Have We Reached “Peak Travel”?

The New Year brings a number of news reports fretting (or hoping) that the amount of travel we do has peaked or plateaued. Given that cars are becoming more fuel-efficient, that means that the total amount of energy we use driving will significantly decline. However, the real implications of the claim are far more dire.

The news reports are actually based on a paper published by researchers at Stanford University more than a year ago. The researchers followed the time-honored technique of looking at past data trends, drawing a dotted line into the future, and claiming it as a prediction. Reality is somewhat more complicated.

A much more interesting report, published more than a decade ago by the Minnesota Department of Transportation, compared population and job densities with travel behavior in 31 cities. “Land use, at least at the aggregate level studied here, is not a major leverage point in the determination of overall population travel choices,” the study found. “On the one hand, certain relationships emerge which correspond to generally held beliefs, for example that high residential concentration increases transit share,” though it did not reduce driving or congestion. “On the other hand, aggregate land use characteristics had little or no discernable impact on other measures of travel behavior.”

Continue reading

Driverless Cars and the Law

The Center for Automotive Research at Stanford (CARS), which has done much of the development of driverless cars, may join with Stanford’s law school to review the legal changes needed for driverless cars to take the road. The most important (and most difficult) change will probably be to liability law: true no-fault insurance systems would be more welcoming to driverless cars than the systems found in most states today.

Continue reading

The Vision of the Urbanites

As the Antiplanner has traveled and visited people all over the country, I’ve noticed an interesting phenomenon. Though I’ve met thousands of suburban and rural residents who are very happy with their homes and lifestyles, I’ve never met one who thinks the power of government should be used to force others to live in the same lifestyle. Yet I’ve met lots of urban residents who openly admit that they believe their lifestyle is so perfect that government should force more if not most people to live in dense, “walkable” cities.
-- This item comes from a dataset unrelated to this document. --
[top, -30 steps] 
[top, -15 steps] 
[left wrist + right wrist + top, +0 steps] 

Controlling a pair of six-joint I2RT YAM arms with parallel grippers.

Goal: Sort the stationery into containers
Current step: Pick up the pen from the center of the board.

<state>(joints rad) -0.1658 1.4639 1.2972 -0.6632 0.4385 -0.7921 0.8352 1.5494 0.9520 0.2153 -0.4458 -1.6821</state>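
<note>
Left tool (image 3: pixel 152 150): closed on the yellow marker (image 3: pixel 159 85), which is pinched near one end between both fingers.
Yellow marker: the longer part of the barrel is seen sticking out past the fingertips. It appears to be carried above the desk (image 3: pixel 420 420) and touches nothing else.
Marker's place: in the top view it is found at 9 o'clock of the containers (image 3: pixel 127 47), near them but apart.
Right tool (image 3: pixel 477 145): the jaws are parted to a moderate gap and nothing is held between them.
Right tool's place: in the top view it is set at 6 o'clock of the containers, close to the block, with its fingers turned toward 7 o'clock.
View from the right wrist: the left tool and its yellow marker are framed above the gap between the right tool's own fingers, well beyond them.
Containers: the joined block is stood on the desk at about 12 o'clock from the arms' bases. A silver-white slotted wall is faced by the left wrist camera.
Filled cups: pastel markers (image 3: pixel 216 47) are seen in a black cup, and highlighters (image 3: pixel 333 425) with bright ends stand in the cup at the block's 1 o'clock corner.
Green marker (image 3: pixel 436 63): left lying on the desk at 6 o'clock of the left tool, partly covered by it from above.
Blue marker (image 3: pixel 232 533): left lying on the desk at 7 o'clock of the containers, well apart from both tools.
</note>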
Do cities turn people into liberal fascists? Or do liberal fascists naturally congregate into cities, and if so, why?

A general description of the phenomenon I’ve observed can be found in Thomas Sowell’s 1995 book, The Vision of the Anointed. Sowell says that America’s liberal elites view themselves as smarter or more insightful than everyone else, and thus qualified to impose their ideas on everyone else. The process of doing so, says Sowell, follows four steps (p. 8):

Continue reading

Happy New Year

Best wishes from the Antiplanner to all my faithful friends and loyal opponents. I hope you had a good year this year and that 2011 turns out to be even better.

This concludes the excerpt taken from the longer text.